Differences in perceptions between survey participants across the 13 countries were only observed for some patient- and caregiver-reported BWS compared with the overall population, despite the differences in reported disease severity by country. However, physician-reported BWS was highly variable in the different countries compared with the overall population. China had more severe AD patients in general, and the results for Japan and China were considerably different from those of the overall population. Whether these results could be related to the different proportions of specialists by country (due to healthcare system differences), the AD severity of patients (recruited or by country overall population) or cultural differences is unclear.

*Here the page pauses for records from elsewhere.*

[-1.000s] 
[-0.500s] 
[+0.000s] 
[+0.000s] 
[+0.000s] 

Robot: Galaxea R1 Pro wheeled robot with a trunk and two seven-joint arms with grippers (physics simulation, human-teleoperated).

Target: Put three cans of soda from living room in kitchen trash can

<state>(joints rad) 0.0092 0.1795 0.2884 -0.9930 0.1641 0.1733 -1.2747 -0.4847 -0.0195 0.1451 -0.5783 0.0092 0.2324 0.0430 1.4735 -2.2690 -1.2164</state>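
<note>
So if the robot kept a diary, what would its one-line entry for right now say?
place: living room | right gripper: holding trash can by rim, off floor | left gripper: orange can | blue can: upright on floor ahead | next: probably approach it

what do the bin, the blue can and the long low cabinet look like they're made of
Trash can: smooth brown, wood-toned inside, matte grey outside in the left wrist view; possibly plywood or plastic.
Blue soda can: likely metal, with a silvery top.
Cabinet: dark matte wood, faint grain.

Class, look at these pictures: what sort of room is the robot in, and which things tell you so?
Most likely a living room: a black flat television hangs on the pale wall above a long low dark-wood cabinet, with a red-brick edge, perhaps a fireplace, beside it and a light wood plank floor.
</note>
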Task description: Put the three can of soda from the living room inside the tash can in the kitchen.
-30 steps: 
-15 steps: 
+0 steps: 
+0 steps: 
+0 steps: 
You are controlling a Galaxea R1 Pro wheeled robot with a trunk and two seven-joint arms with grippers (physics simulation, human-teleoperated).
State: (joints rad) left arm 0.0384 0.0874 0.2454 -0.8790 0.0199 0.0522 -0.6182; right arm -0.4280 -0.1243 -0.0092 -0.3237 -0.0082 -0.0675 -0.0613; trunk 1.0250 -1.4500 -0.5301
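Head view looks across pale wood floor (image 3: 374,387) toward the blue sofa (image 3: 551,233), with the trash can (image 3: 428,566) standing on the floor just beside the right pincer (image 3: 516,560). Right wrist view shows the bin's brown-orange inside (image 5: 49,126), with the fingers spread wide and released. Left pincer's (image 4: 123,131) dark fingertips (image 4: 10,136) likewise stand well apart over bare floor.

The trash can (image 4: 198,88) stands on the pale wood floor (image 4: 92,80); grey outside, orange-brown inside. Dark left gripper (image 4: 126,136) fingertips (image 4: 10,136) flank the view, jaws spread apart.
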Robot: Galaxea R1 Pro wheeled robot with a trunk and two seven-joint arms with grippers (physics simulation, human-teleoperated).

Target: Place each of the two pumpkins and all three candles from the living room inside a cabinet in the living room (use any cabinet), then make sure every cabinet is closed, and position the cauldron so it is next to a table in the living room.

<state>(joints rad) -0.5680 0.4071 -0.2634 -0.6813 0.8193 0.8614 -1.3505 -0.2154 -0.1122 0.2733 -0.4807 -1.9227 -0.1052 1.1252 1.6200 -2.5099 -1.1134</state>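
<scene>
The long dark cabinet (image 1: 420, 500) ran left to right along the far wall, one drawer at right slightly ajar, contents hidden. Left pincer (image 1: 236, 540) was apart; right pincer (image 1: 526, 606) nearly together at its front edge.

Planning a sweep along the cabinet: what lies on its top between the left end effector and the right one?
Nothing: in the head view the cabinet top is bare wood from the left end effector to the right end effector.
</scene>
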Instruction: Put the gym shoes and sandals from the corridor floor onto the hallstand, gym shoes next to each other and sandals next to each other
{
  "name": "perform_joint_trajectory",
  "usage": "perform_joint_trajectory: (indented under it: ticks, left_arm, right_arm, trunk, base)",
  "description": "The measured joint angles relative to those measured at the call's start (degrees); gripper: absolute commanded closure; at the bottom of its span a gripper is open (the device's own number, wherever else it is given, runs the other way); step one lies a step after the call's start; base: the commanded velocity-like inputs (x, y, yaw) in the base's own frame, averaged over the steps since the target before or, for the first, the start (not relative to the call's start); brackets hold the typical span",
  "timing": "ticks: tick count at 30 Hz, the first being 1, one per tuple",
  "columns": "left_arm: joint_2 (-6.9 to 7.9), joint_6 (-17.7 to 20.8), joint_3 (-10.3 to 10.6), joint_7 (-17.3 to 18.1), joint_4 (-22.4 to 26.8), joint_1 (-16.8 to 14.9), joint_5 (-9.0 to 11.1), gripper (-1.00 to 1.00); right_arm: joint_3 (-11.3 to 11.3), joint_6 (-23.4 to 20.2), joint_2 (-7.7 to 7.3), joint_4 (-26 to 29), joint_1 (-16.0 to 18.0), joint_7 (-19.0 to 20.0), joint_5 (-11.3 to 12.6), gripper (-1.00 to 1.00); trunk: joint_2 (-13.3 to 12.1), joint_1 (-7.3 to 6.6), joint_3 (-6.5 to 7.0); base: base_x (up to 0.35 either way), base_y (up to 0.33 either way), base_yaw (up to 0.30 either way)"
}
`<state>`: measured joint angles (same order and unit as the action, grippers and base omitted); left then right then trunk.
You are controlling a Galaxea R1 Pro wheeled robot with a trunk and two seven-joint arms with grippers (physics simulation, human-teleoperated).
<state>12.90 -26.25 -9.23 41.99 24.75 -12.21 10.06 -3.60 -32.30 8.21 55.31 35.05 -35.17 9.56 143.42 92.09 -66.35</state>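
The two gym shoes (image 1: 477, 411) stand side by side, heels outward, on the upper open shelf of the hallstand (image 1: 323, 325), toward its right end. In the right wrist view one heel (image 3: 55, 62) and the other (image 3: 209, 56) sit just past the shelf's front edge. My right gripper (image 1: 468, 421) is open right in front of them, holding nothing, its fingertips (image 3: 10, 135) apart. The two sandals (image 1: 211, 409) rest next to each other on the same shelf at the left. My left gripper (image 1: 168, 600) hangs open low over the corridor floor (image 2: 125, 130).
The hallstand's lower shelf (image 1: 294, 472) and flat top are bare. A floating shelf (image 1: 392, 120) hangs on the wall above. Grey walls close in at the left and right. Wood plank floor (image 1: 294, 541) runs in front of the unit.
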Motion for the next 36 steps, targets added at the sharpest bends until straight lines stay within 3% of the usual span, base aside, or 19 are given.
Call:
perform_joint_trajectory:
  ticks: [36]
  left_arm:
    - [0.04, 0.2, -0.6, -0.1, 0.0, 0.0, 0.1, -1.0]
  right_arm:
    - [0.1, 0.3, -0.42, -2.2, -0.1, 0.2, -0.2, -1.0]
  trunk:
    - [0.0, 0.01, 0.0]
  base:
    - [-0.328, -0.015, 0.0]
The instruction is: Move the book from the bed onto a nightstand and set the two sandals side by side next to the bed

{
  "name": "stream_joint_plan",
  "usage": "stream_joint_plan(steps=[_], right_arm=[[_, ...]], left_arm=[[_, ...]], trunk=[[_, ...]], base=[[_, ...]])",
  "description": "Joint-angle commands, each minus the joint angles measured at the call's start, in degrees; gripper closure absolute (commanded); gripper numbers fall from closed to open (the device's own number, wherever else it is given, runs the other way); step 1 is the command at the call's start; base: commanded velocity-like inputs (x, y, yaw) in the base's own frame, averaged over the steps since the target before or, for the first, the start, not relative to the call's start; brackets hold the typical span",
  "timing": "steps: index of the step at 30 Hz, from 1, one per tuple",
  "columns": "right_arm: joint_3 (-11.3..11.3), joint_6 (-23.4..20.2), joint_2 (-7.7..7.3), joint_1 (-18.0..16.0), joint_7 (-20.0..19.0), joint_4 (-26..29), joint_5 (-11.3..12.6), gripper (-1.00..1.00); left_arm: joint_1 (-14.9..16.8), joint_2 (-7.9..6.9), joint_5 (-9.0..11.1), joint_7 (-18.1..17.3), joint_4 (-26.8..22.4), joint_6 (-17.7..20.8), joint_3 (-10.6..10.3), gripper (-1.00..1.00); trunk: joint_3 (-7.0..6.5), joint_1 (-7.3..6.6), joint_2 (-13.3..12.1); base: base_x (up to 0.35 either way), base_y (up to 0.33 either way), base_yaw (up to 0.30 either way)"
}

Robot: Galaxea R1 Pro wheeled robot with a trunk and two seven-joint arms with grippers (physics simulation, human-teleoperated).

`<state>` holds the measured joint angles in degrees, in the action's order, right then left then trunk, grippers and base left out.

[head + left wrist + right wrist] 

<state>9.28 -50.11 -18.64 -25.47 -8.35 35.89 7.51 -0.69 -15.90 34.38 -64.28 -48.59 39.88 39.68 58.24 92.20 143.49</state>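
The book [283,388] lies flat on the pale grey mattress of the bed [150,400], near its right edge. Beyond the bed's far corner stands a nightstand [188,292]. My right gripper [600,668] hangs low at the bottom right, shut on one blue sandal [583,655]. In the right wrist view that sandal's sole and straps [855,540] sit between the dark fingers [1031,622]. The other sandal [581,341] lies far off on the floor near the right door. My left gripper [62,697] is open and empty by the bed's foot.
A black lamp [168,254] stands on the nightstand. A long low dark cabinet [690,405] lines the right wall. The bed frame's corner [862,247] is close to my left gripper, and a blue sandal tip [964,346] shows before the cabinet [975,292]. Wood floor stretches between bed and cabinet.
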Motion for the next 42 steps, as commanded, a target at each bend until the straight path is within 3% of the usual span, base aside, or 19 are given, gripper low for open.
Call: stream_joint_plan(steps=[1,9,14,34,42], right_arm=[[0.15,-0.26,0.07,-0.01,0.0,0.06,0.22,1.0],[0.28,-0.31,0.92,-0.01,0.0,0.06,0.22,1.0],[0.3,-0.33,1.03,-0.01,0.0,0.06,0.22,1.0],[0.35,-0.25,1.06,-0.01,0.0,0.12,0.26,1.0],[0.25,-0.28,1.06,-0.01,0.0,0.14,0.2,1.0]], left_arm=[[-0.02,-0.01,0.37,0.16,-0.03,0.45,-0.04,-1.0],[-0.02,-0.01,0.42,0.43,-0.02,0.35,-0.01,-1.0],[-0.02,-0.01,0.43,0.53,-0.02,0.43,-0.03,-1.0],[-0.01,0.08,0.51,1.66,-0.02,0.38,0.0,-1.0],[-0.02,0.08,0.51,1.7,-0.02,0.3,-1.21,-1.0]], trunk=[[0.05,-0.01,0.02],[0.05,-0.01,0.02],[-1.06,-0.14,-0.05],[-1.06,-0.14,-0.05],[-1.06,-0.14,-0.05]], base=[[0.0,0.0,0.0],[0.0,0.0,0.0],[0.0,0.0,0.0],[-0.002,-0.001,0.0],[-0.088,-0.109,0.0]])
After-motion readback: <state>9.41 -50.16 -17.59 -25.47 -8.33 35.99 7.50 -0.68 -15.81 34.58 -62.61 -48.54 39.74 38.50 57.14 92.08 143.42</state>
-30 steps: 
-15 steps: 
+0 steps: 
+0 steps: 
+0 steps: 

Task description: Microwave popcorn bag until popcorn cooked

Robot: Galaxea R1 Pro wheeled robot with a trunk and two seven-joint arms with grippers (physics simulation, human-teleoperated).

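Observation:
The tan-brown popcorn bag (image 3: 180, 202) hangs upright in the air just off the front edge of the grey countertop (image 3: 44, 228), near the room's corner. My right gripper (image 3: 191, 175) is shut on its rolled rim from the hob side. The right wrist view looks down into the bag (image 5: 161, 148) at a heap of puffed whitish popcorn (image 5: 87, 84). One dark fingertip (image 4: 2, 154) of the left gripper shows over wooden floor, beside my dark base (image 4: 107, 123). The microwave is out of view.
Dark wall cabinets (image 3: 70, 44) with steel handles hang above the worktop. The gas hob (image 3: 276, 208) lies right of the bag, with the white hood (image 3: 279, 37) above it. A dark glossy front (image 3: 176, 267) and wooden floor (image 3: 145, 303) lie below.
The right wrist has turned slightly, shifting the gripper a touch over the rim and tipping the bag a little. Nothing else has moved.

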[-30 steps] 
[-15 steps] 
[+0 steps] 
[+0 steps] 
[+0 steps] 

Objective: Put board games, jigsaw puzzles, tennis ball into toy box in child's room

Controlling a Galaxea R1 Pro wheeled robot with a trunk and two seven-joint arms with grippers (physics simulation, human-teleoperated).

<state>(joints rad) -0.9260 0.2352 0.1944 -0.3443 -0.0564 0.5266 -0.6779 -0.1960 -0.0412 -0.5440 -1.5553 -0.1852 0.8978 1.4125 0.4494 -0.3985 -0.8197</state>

Study Strengths and Limitations

To stratify the previously identified QoL items from the qualitative phase, we used the BWS technique, which has been used in other dermatology studies [30, 46] and is becoming increasingly popular to extract preferences in healthcare [47, 48]. BWS is a common approach for assessing preferences in a healthcare context, being applied in healthcare decision-making, with a strong foundation in psychology and economics. It is a transparent, accessible, and easily comprehensible approach [49], is relatively easy to administer, and may reduce the physical, mental, and time-related burdens a survey can put on patients. The BWS object case data are simple to analyze, adding confidence to the reported results. The use of the qualitative method in the previous phase to identify the relevant items and provide context also adds confidence to the results of this survey. Lastly, given the geographically broad coverage of subjects participating in the survey, these survey results should be generalizable.

However, there are also some limitations. An online self-reported survey likely underrepresents people without access to, or comfort with, online administration. Furthermore, the self-reported nature of the caregiver/patient survey is associated with potential response biases, such as inaccurate recall, false reporting (whether intentional or unintentional), or biased reporting due to the current health condition of the participant. However, the use of validated instruments (ISAAC and POEM) should limit this bias. Owing to the type of recruitment needed to achieve a high number of respondents, the recruited physicians were not those treating the patients enrolled in the survey. Therefore, one-to-one comparisons were not possible. Children aged 6–11 years could request help of the caregiver if needed to complete the BWS exercise, which could have increased the alignment between the two analyzed groups. However, alignment between adolescents and their caregivers was also high, despite independent completion. Additionally, patients from different countries reported different levels of AD severity, which could have impacted the between-country comparisons, as could the different proportions of specialists by country and the potential for cultural bias.

Finally, the data collected in the BWS exercise were based on responses to hypothetical bothersome AD characteristics. These choices were intended to simulate patient burden as seen from the perspective of the patients themselves, their caregivers, and independent physicians treating patients with AD. Differences could have arisen between stated and actual choices on the basis of the current state of the patient and caregiver, and the specific caseload of each physician at the time the survey was conducted. However, potential bias was limited by the construction of choice questions that mimicked reality as closely as possible [24, 25].

Conclusions

The most burdensome QoL items were impact of AD on sleep and psychosocial effects; hence, understanding the emotional impact of AD is important for a holistic approach to disease management. In general, patients, caregivers, and physicians ranked the relative burden of the QoL items similarly. However, the perceptions of pediatric patients aged 6–11 or 12–17 years of the overall impact of AD on their QoL were somewhat better aligned with those of their caregivers than with those of independent physicians. Differences in perception between survey participants across the 13 countries (particularly between physicians) were observed, requiring further evaluation.